## Work request:
Every line of the material below should be retyped exactly.

::::

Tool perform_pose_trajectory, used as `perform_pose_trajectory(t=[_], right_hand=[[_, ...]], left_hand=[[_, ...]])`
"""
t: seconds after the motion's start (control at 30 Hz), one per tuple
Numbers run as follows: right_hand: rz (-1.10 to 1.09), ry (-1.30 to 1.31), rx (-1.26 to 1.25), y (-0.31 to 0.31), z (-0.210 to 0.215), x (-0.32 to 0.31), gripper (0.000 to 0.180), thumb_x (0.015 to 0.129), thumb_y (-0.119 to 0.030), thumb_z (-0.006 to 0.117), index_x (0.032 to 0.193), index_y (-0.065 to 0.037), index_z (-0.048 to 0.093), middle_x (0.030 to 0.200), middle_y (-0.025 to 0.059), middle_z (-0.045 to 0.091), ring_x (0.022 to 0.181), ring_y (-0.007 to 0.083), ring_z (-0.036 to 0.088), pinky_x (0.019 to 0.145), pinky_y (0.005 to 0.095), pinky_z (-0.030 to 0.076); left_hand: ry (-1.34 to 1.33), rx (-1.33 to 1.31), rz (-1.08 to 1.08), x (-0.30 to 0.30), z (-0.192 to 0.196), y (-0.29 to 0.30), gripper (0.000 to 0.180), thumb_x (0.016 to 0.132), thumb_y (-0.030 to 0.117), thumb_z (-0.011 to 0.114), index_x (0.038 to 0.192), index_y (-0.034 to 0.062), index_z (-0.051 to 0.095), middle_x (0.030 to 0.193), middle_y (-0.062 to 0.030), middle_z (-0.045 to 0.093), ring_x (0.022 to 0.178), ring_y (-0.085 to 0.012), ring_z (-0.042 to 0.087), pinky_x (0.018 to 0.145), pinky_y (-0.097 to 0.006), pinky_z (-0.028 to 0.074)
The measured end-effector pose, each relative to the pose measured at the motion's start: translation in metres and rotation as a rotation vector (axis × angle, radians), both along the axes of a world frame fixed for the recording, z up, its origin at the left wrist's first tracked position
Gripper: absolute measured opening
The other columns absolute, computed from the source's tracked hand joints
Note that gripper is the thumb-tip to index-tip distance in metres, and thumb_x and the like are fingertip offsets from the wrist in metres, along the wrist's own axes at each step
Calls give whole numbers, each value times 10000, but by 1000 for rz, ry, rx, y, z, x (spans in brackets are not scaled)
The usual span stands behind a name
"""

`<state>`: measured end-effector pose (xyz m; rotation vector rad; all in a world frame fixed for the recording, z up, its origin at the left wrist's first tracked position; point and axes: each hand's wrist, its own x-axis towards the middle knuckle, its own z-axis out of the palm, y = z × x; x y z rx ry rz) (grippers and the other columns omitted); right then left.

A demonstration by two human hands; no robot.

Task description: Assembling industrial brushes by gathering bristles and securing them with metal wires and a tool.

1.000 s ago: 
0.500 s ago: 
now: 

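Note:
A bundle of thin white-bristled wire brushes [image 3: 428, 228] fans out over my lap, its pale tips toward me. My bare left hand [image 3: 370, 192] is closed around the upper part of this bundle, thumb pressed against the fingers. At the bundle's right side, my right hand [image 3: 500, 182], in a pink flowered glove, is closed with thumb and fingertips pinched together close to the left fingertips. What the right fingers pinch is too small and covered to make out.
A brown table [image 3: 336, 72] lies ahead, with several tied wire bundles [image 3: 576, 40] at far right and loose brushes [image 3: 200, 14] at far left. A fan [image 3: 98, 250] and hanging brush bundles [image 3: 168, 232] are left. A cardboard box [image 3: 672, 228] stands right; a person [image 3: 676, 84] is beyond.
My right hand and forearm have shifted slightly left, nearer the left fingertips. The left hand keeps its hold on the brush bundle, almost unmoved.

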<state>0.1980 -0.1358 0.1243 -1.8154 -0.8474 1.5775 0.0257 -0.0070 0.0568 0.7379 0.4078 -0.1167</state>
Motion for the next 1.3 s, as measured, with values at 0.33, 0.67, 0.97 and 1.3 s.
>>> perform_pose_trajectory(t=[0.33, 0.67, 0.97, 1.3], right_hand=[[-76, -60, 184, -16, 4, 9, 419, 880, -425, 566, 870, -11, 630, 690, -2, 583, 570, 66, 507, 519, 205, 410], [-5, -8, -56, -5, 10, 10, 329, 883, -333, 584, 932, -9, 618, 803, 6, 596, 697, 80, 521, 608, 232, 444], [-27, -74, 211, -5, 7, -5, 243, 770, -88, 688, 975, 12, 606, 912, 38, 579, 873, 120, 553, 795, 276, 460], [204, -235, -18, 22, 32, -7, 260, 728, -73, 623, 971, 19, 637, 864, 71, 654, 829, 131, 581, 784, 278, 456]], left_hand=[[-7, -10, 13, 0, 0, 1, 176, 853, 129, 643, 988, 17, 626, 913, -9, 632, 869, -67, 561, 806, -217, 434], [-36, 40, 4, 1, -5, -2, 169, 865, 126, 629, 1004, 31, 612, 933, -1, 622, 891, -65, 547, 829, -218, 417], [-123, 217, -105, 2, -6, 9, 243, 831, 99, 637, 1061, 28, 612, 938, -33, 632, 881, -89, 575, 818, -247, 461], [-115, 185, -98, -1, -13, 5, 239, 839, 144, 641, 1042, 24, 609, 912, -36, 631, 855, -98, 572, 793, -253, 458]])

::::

## Output for this task:
Tool perform_pose_trajectory, used as `perform_pose_trajectory(t=[_], right_hand=[[_, ...]], left_hand=[[_, ...]])`
"""
t: seconds after the motion's start (control at 30 Hz), one per tuple
Numbers run as follows: right_hand: rz (-1.10 to 1.09), ry (-1.30 to 1.31), rx (-1.26 to 1.25), y (-0.31 to 0.31), z (-0.210 to 0.215), x (-0.32 to 0.31), gripper (0.000 to 0.180), thumb_x (0.015 to 0.129), thumb_y (-0.119 to 0.030), thumb_z (-0.006 to 0.117), index_x (0.032 to 0.193), index_y (-0.065 to 0.037), index_z (-0.048 to 0.093), middle_x (0.030 to 0.200), middle_y (-0.025 to 0.059), middle_z (-0.045 to 0.091), ring_x (0.022 to 0.181), ring_y (-0.007 to 0.083), ring_z (-0.036 to 0.088), pinky_x (0.019 to 0.145), pinky_y (0.005 to 0.095), pinky_z (-0.030 to 0.076); left_hand: ry (-1.34 to 1.33), rx (-1.33 to 1.31), rz (-1.08 to 1.08), x (-0.30 to 0.30), z (-0.192 to 0.196), y (-0.29 to 0.30), gripper (0.000 to 0.180), thumb_x (0.016 to 0.132), thumb_y (-0.030 to 0.117), thumb_z (-0.011 to 0.114), index_x (0.038 to 0.192), index_y (-0.034 to 0.062), index_z (-0.051 to 0.095), middle_x (0.030 to 0.193), middle_y (-0.062 to 0.030), middle_z (-0.045 to 0.093), ring_x (0.022 to 0.178), ring_y (-0.085 to 0.012), ring_z (-0.042 to 0.087), pinky_x (0.018 to 0.145), pinky_y (-0.097 to 0.006), pinky_z (-0.028 to 0.074)
The measured end-effector pose, each relative to the pose measured at the motion's start: translation in metres and rotation as a rotation vector (axis × angle, radians), both along the axes of a world frame fixed for the recording, z up, its origin at the left wrist's first tracked position
Gripper: absolute measured opening
The other columns absolute, computed from the source's tracked hand joints
Note that gripper is the thumb-tip to index-tip distance in metres, and thumb_x and the like are fingertip offsets from the wrist in metres, along the wrist's own axes at each step
Calls give whole numbers, each value times 10000, but by 1000 for rz, ry, rx, y, z, x (spans in brackets are not scaled)
The usual span stands behind a name
"""

`<state>`: measured end-effector pose (xyz m; rotation vector rad; all in a world frame fixed for the recording, z up, its origin at the left wrist's first tracked position; point and axes: each hand's wrist, its own x-axis towards the middle knuckle, its own z-axis out of the palm, y = z × x; x y z rx ry rz) (grippers and the other columns omitted); right then left.

A demonstration by two human hands; no robot.

Task description: Assembling industrial brushes by gathering bristles and securing them with metal wires and a tool.

1.000 s ago: 
0.500 s ago: 
now: 

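Note:
A bundle of thin white-bristled wire brushes [image 3: 428, 228] fans out over my lap, its pale tips toward me. My bare left hand [image 3: 370, 192] is closed around the upper part of this bundle, thumb pressed against the fingers. At the bundle's right side, my right hand [image 3: 500, 182], in a pink flowered glove, is closed with thumb and fingertips pinched together close to the left fingertips. What the right fingers pinch is too small and covered to make out.
A brown table [image 3: 336, 72] lies ahead, with several tied wire bundles [image 3: 576, 40] at far right and loose brushes [image 3: 200, 14] at far left. A fan [image 3: 98, 250] and hanging brush bundles [image 3: 168, 232] are left. A cardboard box [image 3: 672, 228] stands right; a person [image 3: 676, 84] is beyond.
My right hand and forearm have shifted slightly left, nearer the left fingertips. The left hand keeps its hold on the brush bundle, almost unmoved.
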
<state>0.1980 -0.1358 0.1243 -1.8154 -0.8474 1.5775 0.0257 -0.0070 0.0568 0.7379 0.4078 -0.1167</state>
Motion for the next 1.3 s, as measured, with values at 0.33, 0.67, 0.97 and 1.3 s.
>>> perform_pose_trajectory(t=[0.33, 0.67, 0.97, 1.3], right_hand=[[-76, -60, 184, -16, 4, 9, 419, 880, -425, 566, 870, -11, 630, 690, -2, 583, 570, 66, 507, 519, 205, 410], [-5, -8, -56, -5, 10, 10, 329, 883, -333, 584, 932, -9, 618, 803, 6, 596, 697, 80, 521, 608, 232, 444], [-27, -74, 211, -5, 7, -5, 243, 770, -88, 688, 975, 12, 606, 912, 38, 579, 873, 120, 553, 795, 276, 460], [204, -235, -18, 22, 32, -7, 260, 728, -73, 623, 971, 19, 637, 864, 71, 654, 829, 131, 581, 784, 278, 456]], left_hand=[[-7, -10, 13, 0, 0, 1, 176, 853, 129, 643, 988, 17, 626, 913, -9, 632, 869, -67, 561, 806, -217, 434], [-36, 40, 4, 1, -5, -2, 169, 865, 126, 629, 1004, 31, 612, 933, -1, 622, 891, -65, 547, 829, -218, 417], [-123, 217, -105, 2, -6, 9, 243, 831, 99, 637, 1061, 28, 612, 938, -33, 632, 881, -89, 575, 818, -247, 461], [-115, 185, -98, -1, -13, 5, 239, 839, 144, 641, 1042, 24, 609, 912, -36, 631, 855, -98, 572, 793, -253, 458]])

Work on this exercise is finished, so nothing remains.